* Problem description *
Quote each line of the material verbatim, without the pictures.

* Supplied data *
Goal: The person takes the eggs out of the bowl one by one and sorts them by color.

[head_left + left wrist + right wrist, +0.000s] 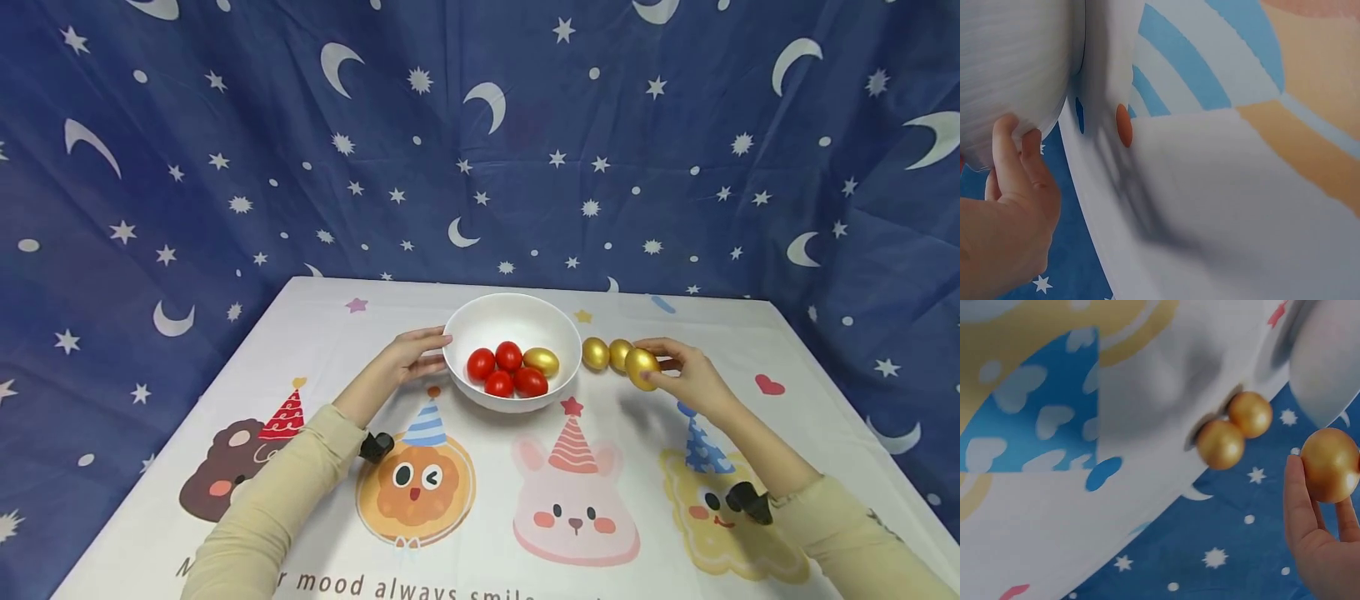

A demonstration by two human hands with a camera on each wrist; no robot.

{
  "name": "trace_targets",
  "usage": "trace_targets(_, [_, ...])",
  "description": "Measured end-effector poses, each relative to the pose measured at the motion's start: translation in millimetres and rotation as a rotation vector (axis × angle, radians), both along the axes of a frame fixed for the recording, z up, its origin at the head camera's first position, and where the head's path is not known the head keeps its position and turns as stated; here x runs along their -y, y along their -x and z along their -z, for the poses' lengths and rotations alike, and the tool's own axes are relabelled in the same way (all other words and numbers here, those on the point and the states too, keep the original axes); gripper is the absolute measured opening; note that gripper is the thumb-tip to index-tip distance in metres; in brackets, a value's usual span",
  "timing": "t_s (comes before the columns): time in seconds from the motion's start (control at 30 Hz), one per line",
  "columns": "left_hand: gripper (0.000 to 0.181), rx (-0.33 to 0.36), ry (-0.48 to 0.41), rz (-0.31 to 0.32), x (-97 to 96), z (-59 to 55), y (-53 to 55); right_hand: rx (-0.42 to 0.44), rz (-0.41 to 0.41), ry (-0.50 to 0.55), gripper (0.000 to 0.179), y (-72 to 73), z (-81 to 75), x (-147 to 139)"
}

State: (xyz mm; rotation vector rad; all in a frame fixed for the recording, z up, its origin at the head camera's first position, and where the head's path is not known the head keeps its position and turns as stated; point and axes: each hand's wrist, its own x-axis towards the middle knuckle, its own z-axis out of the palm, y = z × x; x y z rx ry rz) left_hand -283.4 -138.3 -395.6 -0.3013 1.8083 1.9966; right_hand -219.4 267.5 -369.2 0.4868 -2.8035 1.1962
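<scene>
A white bowl [512, 406] stands near the back of the table. In it lie several glossy red eggs [509, 357] and one golden egg [542, 362]. My left hand [405, 357] holds the bowl's left rim; in the left wrist view fingers [1010, 162] touch its outer wall. To the right of the bowl, my right hand [686, 375] pinches a golden egg [642, 369] between thumb and fingers, above the tabletop. Two more golden eggs [596, 354] sit side by side between the bowl and that hand. The right wrist view shows the held egg [1330, 465] with fingers around it.
The table wears a white cloth [480, 500] printed with cartoon animals and party hats. Behind it hangs a dark blue curtain [420, 150] with moons and stars. Small black devices [377, 447] are strapped at both wrists.
</scene>
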Motion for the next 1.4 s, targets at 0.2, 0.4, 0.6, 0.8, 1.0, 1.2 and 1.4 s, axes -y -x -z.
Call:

* Solution to this task *
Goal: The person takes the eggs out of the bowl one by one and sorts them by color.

[head_left + left wrist + right wrist, +0.000s] 

A demonstration by two human hands with a camera on each wrist; no robot.

{
  "name": "trace_targets",
  "usage": "trace_targets(_, [_, ...])",
  "description": "Measured end-effector poses, each relative to the pose measured at the motion's start: translation in millimetres and rotation as a rotation vector (axis × angle, radians), both along the axes of a frame fixed for the recording, z up, its origin at the head camera's first position, and where the head's path is not known the head keeps its position and turns as stated; here x runs along their -y, y along their -x and z along their -z, for the poses' lengths and rotations alike, and the tool's own axes are relabelled in the same way (all other words and numbers here, those on the point and the states too, keep the original axes); gripper is the absolute measured opening; note that gripper is the thumb-tip to index-tip distance in metres; in brackets, a value's usual span",
  "timing": "t_s (comes before the columns): time in seconds from the motion's start (control at 30 Hz), one per line",
  "columns": "left_hand: gripper (0.000 to 0.181), rx (-0.33 to 0.36), ry (-0.48 to 0.41), rz (-0.31 to 0.32), x (-97 to 96), z (-59 to 55), y (-53 to 55); right_hand: rx (-0.42 to 0.44), rz (-0.41 to 0.41), ry (-0.50 to 0.55), gripper (0.000 to 0.179), y (-72 to 73), z (-81 to 75), x (-147 to 139)"
}

State: (xyz mm; rotation vector rad; all in a frame fixed for the recording, z up, its origin at the head camera's first position, and where the head's path is not known the head keeps its position and turns as stated; point and axes: each hand's wrist, its own x-axis towards the middle knuckle, its own z-axis out of the palm, y = z × x; x y z rx ry rz) left_hand -283.4 -138.3 -395.6 -0.3013 1.8083 1.9966; right_hand -219.4 267.5 -369.2 0.4868 -2.8035 1.1962
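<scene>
A white bowl [512, 406] stands near the back of the table. In it lie several glossy red eggs [509, 357] and one golden egg [542, 362]. My left hand [405, 357] holds the bowl's left rim; in the left wrist view fingers [1010, 162] touch its outer wall. To the right of the bowl, my right hand [686, 375] pinches a golden egg [642, 369] between thumb and fingers, above the tabletop. Two more golden eggs [596, 354] sit side by side between the bowl and that hand. The right wrist view shows the held egg [1330, 465] with fingers around it.
The table wears a white cloth [480, 500] printed with cartoon animals and party hats. Behind it hangs a dark blue curtain [420, 150] with moons and stars. Small black devices [377, 447] are strapped at both wrists.
</scene>
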Motion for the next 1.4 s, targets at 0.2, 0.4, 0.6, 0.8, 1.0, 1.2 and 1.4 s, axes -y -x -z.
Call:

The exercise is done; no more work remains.